§ Activity
Every line below from the one with "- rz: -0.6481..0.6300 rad" through the one with "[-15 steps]" is to be repeated exactly, with no picture among them.

------ Extracted material ------

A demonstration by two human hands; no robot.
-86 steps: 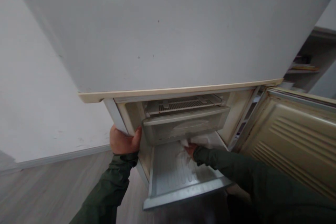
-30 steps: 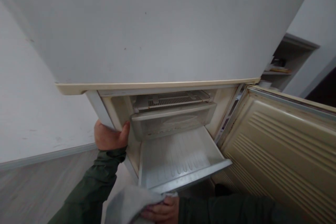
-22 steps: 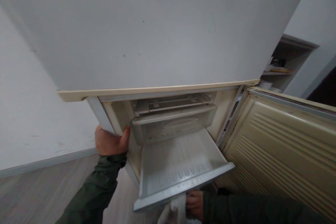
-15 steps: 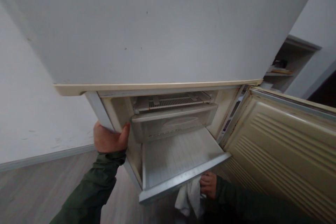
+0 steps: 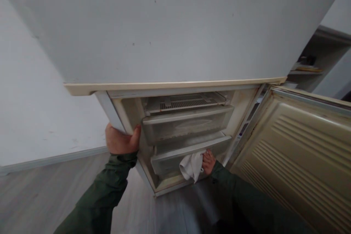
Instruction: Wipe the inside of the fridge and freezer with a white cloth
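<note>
My left hand (image 5: 122, 139) is wrapped round the left side wall (image 5: 111, 111) of the fridge's lower compartment, thumb on the inside. In my right hand (image 5: 208, 162) is a whitish cloth (image 5: 191, 166), which hangs against the front of the lower drawer (image 5: 167, 162). The fingers of that hand are closed at the drawer's front, partly hidden by the cloth. This drawer sits mostly inside the compartment, with a strip of its inside showing. Above it is a second clear drawer (image 5: 189, 124), and over that a white slotted shelf (image 5: 186, 102).
The lower door (image 5: 298, 146), ribbed and yellowed inside, stands wide open at the right. The closed upper door (image 5: 175, 25) fills the top of the view. A white wall (image 5: 49, 117) is on the left, above a grey wood-look floor (image 5: 68, 186). Shelves (image 5: 307, 71) stand far right.
The lower drawer has slid inward, from far out to almost in. My right hand has moved forward with it, still holding the cloth. My left hand keeps its grip on the side wall.
</note>
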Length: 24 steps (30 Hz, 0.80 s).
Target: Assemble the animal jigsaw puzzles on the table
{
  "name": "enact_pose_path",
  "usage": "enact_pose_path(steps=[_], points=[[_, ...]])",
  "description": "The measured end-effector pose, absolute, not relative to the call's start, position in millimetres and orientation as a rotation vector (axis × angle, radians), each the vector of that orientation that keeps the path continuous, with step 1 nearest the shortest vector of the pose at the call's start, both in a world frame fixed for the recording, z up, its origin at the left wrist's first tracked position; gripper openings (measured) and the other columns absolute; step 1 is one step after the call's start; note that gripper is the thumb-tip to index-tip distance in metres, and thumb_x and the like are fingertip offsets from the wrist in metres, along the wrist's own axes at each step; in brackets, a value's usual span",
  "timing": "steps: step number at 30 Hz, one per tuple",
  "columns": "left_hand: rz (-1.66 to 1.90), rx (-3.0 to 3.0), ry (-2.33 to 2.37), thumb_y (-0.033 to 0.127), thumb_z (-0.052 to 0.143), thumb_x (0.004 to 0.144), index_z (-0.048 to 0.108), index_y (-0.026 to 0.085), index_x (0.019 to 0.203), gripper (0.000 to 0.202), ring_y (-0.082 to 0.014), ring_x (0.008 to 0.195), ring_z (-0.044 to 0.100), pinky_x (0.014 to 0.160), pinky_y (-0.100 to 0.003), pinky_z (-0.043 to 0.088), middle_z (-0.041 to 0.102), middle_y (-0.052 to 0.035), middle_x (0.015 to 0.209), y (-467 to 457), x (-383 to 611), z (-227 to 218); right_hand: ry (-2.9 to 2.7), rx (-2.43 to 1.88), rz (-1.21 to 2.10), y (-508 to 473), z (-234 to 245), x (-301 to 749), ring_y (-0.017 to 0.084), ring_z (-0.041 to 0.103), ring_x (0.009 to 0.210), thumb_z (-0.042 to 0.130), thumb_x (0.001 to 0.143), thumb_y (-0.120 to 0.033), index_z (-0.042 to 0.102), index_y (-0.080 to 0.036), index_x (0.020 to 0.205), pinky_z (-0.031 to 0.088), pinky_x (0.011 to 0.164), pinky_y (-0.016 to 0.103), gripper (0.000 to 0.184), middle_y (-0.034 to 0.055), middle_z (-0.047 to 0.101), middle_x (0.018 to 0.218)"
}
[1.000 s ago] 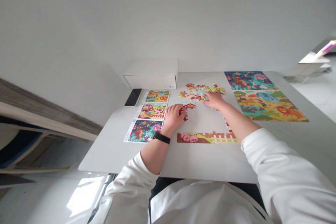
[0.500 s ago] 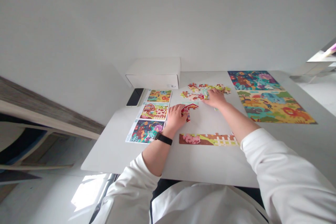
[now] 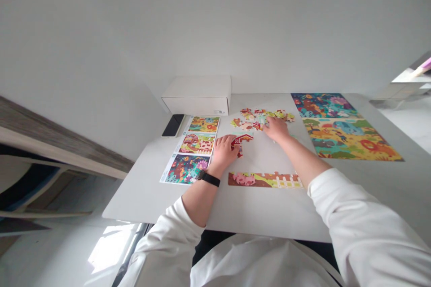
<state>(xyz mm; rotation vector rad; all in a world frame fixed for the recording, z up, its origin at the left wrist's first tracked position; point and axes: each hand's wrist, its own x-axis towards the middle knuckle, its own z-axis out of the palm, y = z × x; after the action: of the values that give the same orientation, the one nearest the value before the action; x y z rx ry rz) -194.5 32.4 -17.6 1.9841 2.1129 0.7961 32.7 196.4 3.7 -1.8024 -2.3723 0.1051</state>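
Note:
My left hand (image 3: 224,150), with a black band on the wrist, rests on the white table (image 3: 151,188) and pinches a joined red barn puzzle section (image 3: 241,140). My right hand (image 3: 276,128) lies flat, fingers stretched into a scatter of loose puzzle pieces (image 3: 259,116), touching them. A finished bottom strip with a pink pig and white fence (image 3: 266,180) lies nearer to me, between my forearms.
Three reference picture cards (image 3: 191,152) lie left of my left hand. A black phone (image 3: 173,124) and a white box (image 3: 198,95) sit at the back. Two finished puzzles (image 3: 340,128) lie to the right. A shelf stands at far left.
My right hand has slid a little farther back among the loose pieces. My left hand stays on the red barn section. The view shifted slightly.

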Motion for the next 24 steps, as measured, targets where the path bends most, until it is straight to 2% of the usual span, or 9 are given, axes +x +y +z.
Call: enact_pose_path(steps=[3,5,11,15,17,20,22,24], points=[[0.826,1.968,2.1,0.026,0.065,0.099,0.069,0.023,0.136,0.037,-0.0325,0.137,0.061,0.122,-0.051,0.042,0.072,-0.011,0.142,34,-196,-18,-2.394,-1.817,0.162,209,8,32,0.033,0.07,0.123,0.058,0.103,-0.029,0.07,-0.019,0.137,0.053,0.106,0.045,0.037,0.0165,0.078,0.13],[0.852,1.951,2.09,0.027,0.066,0.098,0.069,0.022,0.134,0.036,-0.0334,0.135,0.062,0.121,-0.051,0.044,0.073,-0.0121,0.14,35,-198,-20,-2.408,-1.805,0.195,217,9,31,0.033,0.071,0.123,0.063,0.099,-0.027,0.071,-0.021,0.137,0.053,0.104,0.043,0.039,0.0148,0.078,0.13],[0.908,1.933,2.066,0.025,0.068,0.096,0.07,0.024,0.131,0.036,-0.0328,0.133,0.064,0.12,-0.051,0.046,0.074,-0.0114,0.136,37,-200,-22,-2.403,-1.829,0.251,241,9,23,0.03,0.073,0.122,0.066,0.098,-0.035,0.077,-0.02,0.131,0.055,0.099,0.036,0.038,0.016,0.079,0.129],[0.929,1.907,2.079,0.022,0.065,0.096,0.07,0.024,0.131,0.035,-0.0317,0.131,0.065,0.119,-0.049,0.047,0.075,-0.0117,0.134,36,-200,-21,-2.434,-1.866,0.332,256,10,19,0.031,0.075,0.117,0.076,0.09,-0.035,0.083,-0.023,0.118,0.056,0.095,0.035,0.031,0.0127,0.083,0.121],[0.941,1.901,2.082,0.021,0.065,0.096,0.07,0.023,0.131,0.035,-0.0319,0.131,0.065,0.119,-0.05,0.047,0.075,-0.0123,0.134,36,-200,-22,-2.403,-1.846,0.388,259,11,21,0.03,0.076,0.115,0.081,0.086,-0.036,0.084,-0.023,0.114,0.056,0.096,0.035,0.031,0.0118,0.083,0.119],[0.954,1.891,2.075,0.021,0.066,0.095,0.07,0.022,0.131,0.036,-0.032,0.131,0.065,0.119,-0.05,0.048,0.075,-0.0125,0.134,36,-201,-23,-2.293,-1.846,0.411,257,12,25,0.03,0.075,0.117,0.085,0.081,-0.033,0.081,-0.019,0.117,0.055,0.102,0.037,0.038,0.0151,0.081,0.125],[0.969,1.883,2.071,0.021,0.066,0.095,0.07,0.023,0.13,0.035,-0.0317,0.131,0.066,0.119,-0.05,0.049,0.075,-0.0121,0.134,37,-202,-24,-2.173,-1.856,0.409,253,14,28,0.031,0.075,0.118,0.082,0.083,-0.027,0.081,-0.017,0.112,0.055,0.104,0.039,0.03,0.0166,0.08,0.125],[0.982,1.883,2.058,0.021,0.067,0.094,0.07,0.022,0.13,0.036,-0.0317,0.132,0.066,0.119,-0.051,0.049,0.075,-0.0124,0.134,37,-203,-23,-2.008,-1.823,0.493,247,17,33,0.029,0.077,0.112,0.074,0.088,-0.021,0.078,-0.018,0.101,0.057,0.102,0.039,0.015,0.0144,0.082,0.115]])
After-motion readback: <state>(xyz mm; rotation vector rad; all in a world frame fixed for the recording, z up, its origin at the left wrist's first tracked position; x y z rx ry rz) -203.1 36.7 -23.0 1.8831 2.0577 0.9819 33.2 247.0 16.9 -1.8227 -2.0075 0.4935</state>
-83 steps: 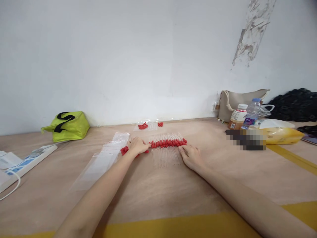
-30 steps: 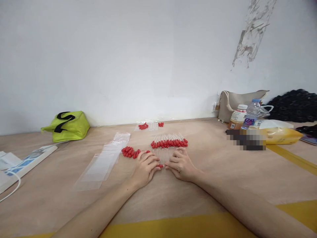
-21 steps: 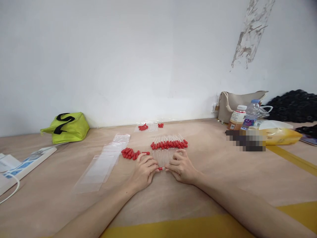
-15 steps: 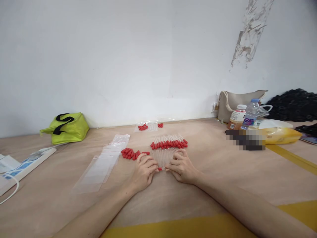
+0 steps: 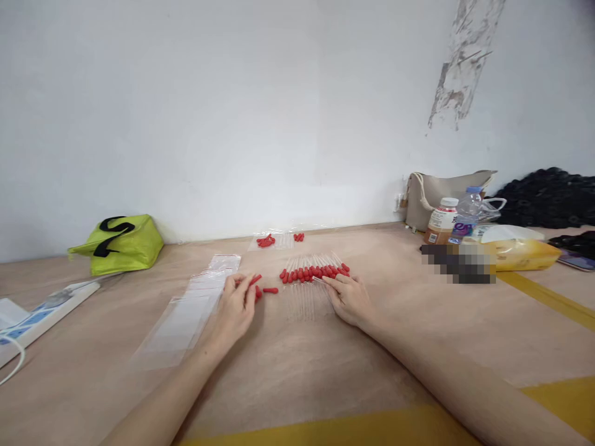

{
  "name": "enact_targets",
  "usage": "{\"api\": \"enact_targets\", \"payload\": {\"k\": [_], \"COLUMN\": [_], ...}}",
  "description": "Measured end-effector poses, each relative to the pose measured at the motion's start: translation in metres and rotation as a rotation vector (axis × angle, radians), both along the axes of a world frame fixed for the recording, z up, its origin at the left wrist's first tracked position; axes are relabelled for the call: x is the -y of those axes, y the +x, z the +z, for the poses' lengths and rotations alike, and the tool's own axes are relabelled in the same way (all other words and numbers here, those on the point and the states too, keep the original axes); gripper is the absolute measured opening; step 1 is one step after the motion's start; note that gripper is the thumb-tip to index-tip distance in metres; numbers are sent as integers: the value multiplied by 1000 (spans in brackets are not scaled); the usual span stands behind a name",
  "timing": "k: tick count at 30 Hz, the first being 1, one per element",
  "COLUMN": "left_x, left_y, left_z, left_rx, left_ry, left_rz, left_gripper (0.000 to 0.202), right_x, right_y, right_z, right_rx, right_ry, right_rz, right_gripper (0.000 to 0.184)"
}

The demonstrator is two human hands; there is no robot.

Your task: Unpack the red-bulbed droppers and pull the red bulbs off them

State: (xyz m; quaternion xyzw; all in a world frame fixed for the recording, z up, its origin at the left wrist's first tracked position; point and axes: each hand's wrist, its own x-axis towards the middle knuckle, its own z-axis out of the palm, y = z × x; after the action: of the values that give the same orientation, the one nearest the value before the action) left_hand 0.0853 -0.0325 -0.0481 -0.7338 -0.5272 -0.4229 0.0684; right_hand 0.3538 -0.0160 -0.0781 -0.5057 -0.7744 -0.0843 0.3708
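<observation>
My left hand (image 5: 238, 303) is over the pile of red rubber bulbs (image 5: 258, 295), its fingertips pinched on one red bulb (image 5: 255, 279). Another loose bulb (image 5: 270, 290) lies just right of those fingers. My right hand (image 5: 349, 298) pinches a thin clear tube (image 5: 318, 279) at the near side of a row of red-capped tubes (image 5: 316, 272); whether its far end carries a cap I cannot tell. The row's red ends point toward me. Bare clear tubes (image 5: 300, 302) lie side by side between my hands, partly beside the right fingers.
Flat clear plastic bags (image 5: 176, 322) lie left of my left hand. Bagged red pieces (image 5: 266, 240) rest near the wall. A power strip (image 5: 46, 319) and a green bag (image 5: 127, 244) are at left; bottles (image 5: 443, 221) and a yellow tissue pack (image 5: 525, 255) at right.
My hands were together on a tube with a red bulb. They have parted: the left moved left to the bulb pile and pinches a bulb, the right shifted up to the row.
</observation>
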Motion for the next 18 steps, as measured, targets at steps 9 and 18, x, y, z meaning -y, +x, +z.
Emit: {"api": "enact_targets", "payload": {"k": [9,18], "left_x": [-33,-40], "left_y": [-65,-65], "left_z": [0,-5], "left_rx": [181,7], "left_ry": [-140,-179], "left_rz": [255,280], "left_gripper": [44,29], "right_x": [-8,-2], "right_y": [-3,-4], "right_z": [-7,-5], "right_rx": [55,120], "right_ry": [106,83], "right_rz": [-10,92], "right_gripper": [19,17]}}
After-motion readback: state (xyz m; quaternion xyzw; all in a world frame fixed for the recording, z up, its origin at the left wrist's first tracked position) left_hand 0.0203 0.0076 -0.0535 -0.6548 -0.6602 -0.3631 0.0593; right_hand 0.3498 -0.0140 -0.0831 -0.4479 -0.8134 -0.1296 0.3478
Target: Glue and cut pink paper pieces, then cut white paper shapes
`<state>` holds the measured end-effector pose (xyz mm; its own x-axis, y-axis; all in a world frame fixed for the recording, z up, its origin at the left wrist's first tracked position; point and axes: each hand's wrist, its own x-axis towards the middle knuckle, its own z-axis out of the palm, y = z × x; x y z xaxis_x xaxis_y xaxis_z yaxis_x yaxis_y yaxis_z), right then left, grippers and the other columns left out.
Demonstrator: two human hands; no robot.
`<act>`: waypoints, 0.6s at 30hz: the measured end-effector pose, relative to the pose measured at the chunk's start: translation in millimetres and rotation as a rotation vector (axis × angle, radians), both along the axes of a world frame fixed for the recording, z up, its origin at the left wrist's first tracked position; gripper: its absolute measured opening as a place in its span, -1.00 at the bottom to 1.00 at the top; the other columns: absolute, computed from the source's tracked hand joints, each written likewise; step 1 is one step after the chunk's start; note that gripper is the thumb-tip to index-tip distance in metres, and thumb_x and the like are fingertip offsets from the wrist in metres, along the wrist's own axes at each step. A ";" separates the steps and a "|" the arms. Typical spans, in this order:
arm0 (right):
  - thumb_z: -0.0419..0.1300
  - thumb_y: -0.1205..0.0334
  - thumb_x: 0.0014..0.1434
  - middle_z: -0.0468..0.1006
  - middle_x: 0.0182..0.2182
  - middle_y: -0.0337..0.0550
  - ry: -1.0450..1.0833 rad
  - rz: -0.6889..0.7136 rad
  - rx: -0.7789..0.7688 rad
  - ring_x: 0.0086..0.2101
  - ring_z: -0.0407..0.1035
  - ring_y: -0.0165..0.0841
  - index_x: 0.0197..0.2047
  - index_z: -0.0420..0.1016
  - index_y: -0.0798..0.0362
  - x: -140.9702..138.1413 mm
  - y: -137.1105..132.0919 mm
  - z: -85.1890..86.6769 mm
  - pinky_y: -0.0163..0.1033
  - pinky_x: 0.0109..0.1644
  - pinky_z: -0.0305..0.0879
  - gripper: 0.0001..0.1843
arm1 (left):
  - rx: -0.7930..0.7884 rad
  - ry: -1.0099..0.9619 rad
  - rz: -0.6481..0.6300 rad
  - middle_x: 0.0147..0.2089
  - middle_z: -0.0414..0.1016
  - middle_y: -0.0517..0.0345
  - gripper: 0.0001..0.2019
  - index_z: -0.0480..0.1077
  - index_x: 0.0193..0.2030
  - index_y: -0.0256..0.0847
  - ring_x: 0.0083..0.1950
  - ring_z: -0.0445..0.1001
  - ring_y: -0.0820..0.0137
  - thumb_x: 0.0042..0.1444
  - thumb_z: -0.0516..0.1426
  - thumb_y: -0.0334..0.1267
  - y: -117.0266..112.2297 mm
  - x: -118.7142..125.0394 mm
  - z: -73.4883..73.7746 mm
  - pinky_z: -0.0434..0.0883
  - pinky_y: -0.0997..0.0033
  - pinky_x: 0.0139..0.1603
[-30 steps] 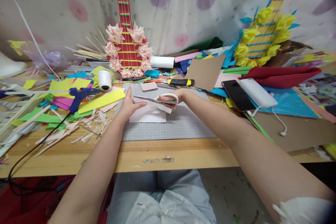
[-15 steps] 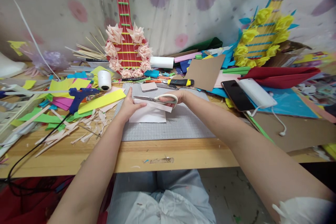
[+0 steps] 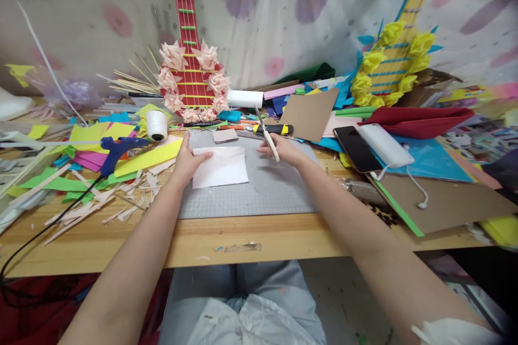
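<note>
A pale pink sheet of paper [image 3: 220, 168] lies on the grey cutting mat [image 3: 259, 194]. My left hand [image 3: 186, 159] pinches its left edge, thumb on top. My right hand [image 3: 283, 151] sits to the right of the sheet, closed round the cream handles of the scissors [image 3: 267, 132]. The blades point up and away, off the paper.
A blue glue gun [image 3: 117, 145] and paper strips [image 3: 101, 199] lie left. A white tape roll [image 3: 156, 125], a utility knife [image 3: 273, 129], a brown card [image 3: 309, 113], a phone [image 3: 356, 148] and a power bank [image 3: 384, 145] lie around. Paper guitars [image 3: 190, 81] lean behind.
My right hand has lifted the scissors off the paper and swung them to the right, blades now pointing away. The sheet now lies flat under my left hand.
</note>
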<state>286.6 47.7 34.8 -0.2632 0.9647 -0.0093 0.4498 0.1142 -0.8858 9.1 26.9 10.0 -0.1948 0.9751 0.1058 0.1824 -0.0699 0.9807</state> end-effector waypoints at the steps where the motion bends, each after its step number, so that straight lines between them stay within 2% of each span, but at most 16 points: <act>1: 0.32 0.10 -0.14 0.47 -0.38 -0.21 0.003 -0.041 0.030 -0.47 0.31 -0.48 -0.37 0.26 0.06 -3.0 -0.8 -3.3 -0.34 -0.42 0.23 -0.64 | -0.003 0.024 0.006 -0.22 0.45 0.04 0.05 -0.12 0.33 -0.28 -0.25 0.44 0.38 -0.31 0.34 -0.32 0.4 0.3 -0.1 0.40 0.48 -0.30; 4: 0.30 0.13 -0.14 0.49 -0.26 -0.20 0.025 -0.110 0.114 -0.38 0.34 -0.44 -0.33 0.26 0.04 -16.7 0.7 -11.5 -0.29 -0.30 0.26 -0.65 | -0.015 0.093 0.033 -0.21 0.45 0.03 0.04 -0.08 0.32 -0.28 -0.24 0.45 0.35 -0.31 0.34 -0.28 -1.4 2.3 1.7 0.41 0.45 -0.28; 7: 0.28 0.14 -0.13 0.49 -0.23 -0.22 0.011 -0.087 0.179 -0.33 0.34 -0.41 -0.29 0.27 0.03 -33.9 3.5 -14.1 -0.25 -0.22 0.26 -0.66 | 0.004 0.120 0.045 -0.07 0.43 -0.04 -0.01 -0.02 0.30 -0.26 -0.14 0.44 0.31 -0.31 0.34 -0.29 -4.5 4.0 4.5 0.40 0.43 -0.20; 12: 0.26 0.16 -0.12 0.49 -0.21 -0.23 -0.150 -0.019 0.227 -0.28 0.34 -0.35 -0.23 0.31 0.01 -61.5 1.3 -6.6 -0.22 -0.19 0.23 -0.65 | 0.053 0.127 0.018 0.10 0.34 -0.12 -0.05 0.01 0.28 -0.24 0.01 0.40 0.26 -0.29 0.34 -0.30 -4.5 3.9 6.3 0.37 0.39 -0.05; 18: 0.20 0.11 -0.07 0.48 -0.21 -0.19 -0.348 0.028 0.276 -0.24 0.35 -0.26 -0.13 0.28 0.00 -79.0 0.8 3.1 -0.23 -0.22 0.22 -0.60 | 0.087 0.125 -0.023 0.15 0.29 -0.14 -0.06 0.01 0.28 -0.26 0.07 0.37 0.23 -0.28 0.33 -0.33 -1.0 1.5 5.6 0.34 0.33 0.04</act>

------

§ Finished task
  - rz: -0.6481..0.6300 rad
  - middle_x: 0.0147..0.2089
  - middle_z: -0.0414..0.1016
  - middle_y: -0.0517..0.0345
  - gripper: 0.0001..0.2019
  - index_z: -0.0480..0.1077
  - index_x: 0.0193..0.2030
  - index_y: -0.0256..0.0847
  - ring_x: 0.0083..0.1950
  - ring_z: -0.0445..0.1001
  - ring_y: -0.0820..0.0137
  - thumb_x: 0.0042..0.1444
  - thumb_z: -0.0516..0.1426
  - thumb_y: -0.0334..0.1267
  - y: -117.0266..112.2297 mm
  - x: -118.7142..125.0394 mm
  - z: -73.4883..73.7746 mm
  - pinky_z: -0.0434..0.0883
  - pinky_y: -0.0997..0.0033
  - pinky_x: 0.0139..0.1603
[-30 steps] 
[-15 steps] 

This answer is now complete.